Copy, in full, each line of the material that holds the word "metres".

══ Given information

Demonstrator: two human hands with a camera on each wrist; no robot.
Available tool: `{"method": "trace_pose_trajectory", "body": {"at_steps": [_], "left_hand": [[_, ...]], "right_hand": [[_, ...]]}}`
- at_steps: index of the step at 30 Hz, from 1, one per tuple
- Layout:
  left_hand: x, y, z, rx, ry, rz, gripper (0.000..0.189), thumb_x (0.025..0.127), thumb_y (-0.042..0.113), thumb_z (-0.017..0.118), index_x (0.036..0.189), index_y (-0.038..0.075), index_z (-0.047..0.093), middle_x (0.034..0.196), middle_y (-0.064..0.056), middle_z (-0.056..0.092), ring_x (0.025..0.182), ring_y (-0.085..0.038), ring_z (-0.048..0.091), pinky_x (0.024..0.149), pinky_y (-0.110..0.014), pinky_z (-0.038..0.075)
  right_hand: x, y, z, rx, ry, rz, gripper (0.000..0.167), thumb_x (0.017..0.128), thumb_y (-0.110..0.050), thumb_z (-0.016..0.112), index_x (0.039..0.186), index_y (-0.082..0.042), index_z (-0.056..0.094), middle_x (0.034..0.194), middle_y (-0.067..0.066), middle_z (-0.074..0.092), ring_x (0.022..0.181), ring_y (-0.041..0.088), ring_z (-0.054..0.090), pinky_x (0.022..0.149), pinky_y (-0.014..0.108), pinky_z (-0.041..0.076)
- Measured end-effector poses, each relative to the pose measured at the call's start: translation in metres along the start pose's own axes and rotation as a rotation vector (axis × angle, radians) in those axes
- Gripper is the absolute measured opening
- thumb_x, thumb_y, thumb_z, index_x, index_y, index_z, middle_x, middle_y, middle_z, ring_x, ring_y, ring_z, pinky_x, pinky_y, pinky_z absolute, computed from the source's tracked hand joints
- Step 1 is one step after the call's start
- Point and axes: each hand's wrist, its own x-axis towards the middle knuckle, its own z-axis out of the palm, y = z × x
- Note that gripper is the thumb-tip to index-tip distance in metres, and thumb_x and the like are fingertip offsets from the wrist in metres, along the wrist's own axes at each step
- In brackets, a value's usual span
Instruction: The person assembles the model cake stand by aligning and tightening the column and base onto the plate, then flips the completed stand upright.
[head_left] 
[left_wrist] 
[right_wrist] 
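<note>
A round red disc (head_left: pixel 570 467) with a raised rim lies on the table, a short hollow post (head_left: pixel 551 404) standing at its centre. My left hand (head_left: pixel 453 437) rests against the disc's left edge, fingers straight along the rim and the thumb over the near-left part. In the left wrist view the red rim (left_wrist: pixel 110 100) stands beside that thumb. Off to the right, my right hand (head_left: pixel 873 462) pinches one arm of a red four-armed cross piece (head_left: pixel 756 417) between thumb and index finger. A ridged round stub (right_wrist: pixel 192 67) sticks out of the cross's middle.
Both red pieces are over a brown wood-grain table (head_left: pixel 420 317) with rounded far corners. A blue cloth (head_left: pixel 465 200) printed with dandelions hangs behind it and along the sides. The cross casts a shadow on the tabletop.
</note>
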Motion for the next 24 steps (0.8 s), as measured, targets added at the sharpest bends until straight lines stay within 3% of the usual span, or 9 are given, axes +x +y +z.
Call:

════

* [Answer section]:
- Measured end-effector poses, each relative to the pose measured at the call's start: translation in metres along the start pose's own axes and rotation as a rotation vector (axis × angle, radians) in those axes
- Note that gripper is the thumb-tip to index-tip distance in metres, and thumb_x and the like are fingertip offsets from the wrist in metres, along the wrist's own axes at each step

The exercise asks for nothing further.